=== TASK INSTRUCTIONS ===
Your result should be every line of the records below that contains the word "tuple".

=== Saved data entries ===
********

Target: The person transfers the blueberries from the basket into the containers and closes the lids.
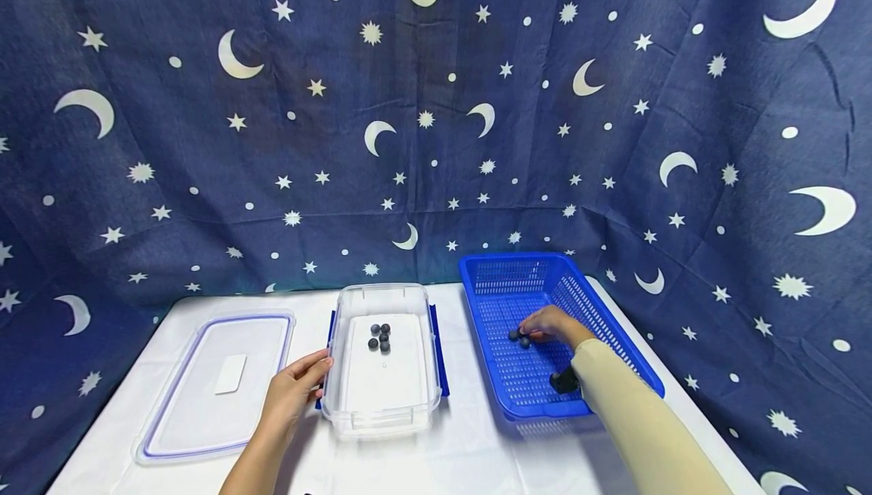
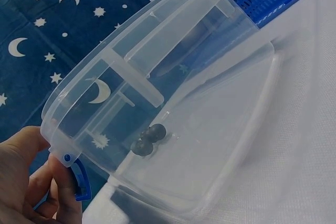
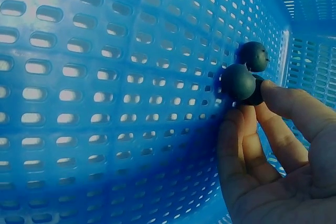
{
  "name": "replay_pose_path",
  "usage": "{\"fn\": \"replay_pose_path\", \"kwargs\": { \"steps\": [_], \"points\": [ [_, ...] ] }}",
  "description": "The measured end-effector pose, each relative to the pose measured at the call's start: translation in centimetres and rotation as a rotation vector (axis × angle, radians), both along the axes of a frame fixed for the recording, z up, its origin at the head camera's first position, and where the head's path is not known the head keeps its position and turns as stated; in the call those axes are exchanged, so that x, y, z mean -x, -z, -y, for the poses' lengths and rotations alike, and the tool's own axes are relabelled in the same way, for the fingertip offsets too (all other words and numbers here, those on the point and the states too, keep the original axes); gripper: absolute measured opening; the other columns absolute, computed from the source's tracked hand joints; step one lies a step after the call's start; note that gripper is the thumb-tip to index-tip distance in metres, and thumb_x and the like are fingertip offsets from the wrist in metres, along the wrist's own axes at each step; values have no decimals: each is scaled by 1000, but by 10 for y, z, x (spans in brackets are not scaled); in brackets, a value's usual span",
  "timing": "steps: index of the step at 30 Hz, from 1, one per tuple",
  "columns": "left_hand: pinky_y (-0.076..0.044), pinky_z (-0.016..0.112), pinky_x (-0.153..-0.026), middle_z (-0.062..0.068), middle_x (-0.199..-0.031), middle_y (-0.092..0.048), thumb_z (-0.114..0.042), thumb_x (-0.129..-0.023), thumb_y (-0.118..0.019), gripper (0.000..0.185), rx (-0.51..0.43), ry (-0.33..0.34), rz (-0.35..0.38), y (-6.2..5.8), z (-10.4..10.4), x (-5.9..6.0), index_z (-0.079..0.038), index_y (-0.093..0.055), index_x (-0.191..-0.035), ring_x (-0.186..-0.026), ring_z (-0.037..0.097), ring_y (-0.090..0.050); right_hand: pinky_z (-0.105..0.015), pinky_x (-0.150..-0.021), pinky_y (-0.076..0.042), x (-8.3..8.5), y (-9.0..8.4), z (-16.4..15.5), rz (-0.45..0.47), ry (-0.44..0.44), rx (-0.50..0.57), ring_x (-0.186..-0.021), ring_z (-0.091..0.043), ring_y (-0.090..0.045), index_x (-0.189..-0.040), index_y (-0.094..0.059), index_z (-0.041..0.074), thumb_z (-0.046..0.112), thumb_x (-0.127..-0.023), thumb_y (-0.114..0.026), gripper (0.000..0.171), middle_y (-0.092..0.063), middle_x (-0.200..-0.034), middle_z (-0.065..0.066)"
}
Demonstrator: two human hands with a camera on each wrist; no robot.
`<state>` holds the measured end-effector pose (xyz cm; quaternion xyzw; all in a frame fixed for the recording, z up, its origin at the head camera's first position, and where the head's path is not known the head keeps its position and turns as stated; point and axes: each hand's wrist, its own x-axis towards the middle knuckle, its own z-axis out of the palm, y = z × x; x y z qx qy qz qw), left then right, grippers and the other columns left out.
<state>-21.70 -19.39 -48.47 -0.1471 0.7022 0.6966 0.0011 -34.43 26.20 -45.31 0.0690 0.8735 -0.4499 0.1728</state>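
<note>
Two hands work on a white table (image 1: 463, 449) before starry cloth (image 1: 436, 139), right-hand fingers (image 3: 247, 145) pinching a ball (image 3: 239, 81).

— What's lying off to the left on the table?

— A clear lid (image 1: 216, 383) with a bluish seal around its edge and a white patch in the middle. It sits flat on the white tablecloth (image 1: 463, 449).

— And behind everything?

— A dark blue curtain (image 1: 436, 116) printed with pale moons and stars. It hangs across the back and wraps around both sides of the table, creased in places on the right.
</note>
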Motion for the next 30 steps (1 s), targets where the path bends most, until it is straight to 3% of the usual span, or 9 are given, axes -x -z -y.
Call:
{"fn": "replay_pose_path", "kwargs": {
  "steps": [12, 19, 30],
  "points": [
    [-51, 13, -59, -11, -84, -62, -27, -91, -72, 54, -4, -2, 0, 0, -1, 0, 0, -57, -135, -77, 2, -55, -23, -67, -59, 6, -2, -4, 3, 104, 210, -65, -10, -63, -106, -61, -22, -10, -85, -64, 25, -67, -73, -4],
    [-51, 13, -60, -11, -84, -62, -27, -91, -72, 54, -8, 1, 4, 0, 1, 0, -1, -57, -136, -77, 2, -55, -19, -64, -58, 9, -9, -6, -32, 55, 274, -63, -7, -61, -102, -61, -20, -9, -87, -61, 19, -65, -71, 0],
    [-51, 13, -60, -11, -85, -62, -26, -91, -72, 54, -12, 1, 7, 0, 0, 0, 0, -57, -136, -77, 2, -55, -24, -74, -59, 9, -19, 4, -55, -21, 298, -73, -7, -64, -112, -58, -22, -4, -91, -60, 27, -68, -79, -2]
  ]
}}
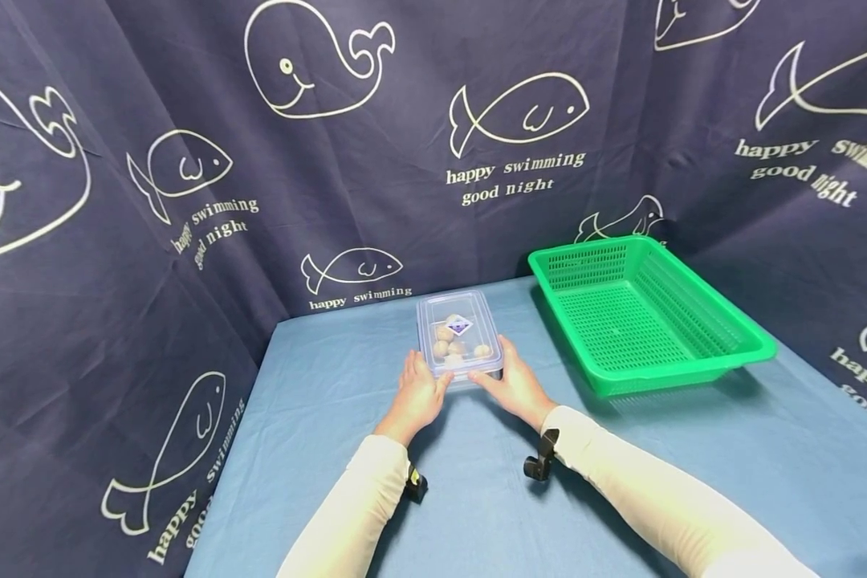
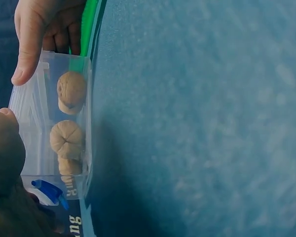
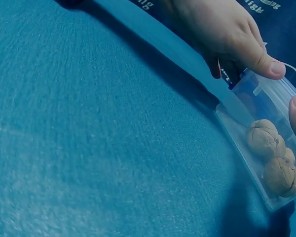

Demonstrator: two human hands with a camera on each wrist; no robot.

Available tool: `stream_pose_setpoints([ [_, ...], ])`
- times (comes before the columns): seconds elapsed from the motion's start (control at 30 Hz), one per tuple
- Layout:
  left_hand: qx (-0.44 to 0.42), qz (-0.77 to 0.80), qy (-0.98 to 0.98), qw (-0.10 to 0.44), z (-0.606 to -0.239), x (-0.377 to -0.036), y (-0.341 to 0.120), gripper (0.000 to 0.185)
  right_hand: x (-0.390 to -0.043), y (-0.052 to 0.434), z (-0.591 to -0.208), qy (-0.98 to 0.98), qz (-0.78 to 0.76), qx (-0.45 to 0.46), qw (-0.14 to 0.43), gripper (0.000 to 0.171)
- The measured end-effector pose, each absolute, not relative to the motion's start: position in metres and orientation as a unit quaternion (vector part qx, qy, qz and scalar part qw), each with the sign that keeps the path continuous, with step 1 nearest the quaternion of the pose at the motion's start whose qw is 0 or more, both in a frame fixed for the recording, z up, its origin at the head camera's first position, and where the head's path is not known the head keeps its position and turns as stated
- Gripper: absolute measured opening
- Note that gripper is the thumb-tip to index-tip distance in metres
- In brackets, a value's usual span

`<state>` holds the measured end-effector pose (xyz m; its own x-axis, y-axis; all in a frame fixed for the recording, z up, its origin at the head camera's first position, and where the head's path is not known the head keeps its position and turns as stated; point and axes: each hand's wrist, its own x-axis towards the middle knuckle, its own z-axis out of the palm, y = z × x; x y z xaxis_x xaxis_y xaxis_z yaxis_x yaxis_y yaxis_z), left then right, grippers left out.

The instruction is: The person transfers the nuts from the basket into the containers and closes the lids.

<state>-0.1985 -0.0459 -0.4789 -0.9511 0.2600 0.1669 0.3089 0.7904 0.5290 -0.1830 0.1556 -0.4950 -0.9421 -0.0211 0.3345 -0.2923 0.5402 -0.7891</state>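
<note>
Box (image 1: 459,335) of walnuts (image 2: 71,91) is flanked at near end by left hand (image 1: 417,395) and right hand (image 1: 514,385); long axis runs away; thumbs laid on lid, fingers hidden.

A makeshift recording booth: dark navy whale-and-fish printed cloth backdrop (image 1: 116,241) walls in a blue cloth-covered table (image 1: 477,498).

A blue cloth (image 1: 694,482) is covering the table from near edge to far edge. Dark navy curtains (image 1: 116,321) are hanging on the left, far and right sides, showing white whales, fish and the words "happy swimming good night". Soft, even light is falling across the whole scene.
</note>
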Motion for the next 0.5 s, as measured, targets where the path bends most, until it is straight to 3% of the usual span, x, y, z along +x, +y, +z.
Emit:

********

=== SOLUTION TO THIS PROBLEM ===
  "timing": "steps: index of the step at 30 Hz, from 1, one per tuple",
- times (comes before the columns): seconds elapsed from the motion's start (control at 30 Hz), one per tuple

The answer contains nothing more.